Practical Management of Pain
- Editors: P. Prithvi Raj (first ed.)
- Language: English
- Subject: Pain management
- Genre: Reference
- Published: 1986 Year Book Medical (first ed) 2013–4 Elsevier (fifth ed.)
- ISBN: 9780815170136 (first ed.) 978-0323083409 (fifth ed.)
- OCLC: 324997960

= Practical Management of Pain =

Medical textbook

Practical Management of Pain is a medical textbook on pain management. First published in 1986 by Year Book Medical Publishers which subsequently became part of Elsevier, the book's target audiences are medical residents, practicing anesthesiologists, and pain research fellows.

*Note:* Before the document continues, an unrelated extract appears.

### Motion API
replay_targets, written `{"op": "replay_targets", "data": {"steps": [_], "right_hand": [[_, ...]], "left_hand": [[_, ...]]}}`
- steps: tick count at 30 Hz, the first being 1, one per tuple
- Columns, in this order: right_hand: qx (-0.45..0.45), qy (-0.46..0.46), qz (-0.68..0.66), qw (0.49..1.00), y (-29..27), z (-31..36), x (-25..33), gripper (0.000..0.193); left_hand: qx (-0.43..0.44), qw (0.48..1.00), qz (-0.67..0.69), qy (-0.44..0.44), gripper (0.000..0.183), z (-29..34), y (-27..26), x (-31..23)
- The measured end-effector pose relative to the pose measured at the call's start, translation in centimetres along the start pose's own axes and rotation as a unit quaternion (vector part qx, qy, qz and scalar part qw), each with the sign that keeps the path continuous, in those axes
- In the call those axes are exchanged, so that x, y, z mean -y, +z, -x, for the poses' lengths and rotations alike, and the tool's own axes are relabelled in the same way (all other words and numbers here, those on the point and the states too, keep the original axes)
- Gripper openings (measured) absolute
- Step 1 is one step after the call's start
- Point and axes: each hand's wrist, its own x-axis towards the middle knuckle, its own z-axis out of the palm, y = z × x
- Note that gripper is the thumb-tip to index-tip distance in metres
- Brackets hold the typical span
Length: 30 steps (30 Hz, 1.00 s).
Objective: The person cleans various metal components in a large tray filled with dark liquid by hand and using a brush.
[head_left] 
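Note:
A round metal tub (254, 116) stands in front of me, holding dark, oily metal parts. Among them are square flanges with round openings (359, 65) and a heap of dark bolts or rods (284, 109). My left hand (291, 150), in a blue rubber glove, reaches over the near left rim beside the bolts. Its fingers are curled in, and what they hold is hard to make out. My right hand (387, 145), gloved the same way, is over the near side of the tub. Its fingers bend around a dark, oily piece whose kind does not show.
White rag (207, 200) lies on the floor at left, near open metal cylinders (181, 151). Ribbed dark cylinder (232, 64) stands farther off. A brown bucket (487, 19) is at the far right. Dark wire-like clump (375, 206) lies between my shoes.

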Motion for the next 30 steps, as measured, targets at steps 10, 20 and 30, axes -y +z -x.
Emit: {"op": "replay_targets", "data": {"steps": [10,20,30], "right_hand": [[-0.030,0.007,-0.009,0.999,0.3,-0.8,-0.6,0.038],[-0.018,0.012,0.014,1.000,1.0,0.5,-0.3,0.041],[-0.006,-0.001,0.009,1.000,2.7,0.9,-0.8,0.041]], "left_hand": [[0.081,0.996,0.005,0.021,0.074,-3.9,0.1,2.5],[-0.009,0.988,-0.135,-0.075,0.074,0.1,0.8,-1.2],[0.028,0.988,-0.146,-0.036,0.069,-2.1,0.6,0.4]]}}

Currently in its fifth edition, the book has been described by pain specialists as a "trusted reference source", and a "definitive text for the care of the pain patient".

== Overview ==

The current edition includes contributions from international authors, with new chapters covering ultrasound-guided techniques in regional anesthesiology and pain management procedures.

== Reception ==

The second edition of Practical Management of Pain was described in The New England Journal of Medicine as "a masterly, readable, comprehensive treatise". The third edition was recognized in Anesthesia and Analgesia as "a definitive text for the care of the pain patient. Although the fourth edition of Practical Management of Pain received criticism for being biased towards a North American readership, it was acknowledged as a "trusted reference source" for both trainees and consultants in pain medicine.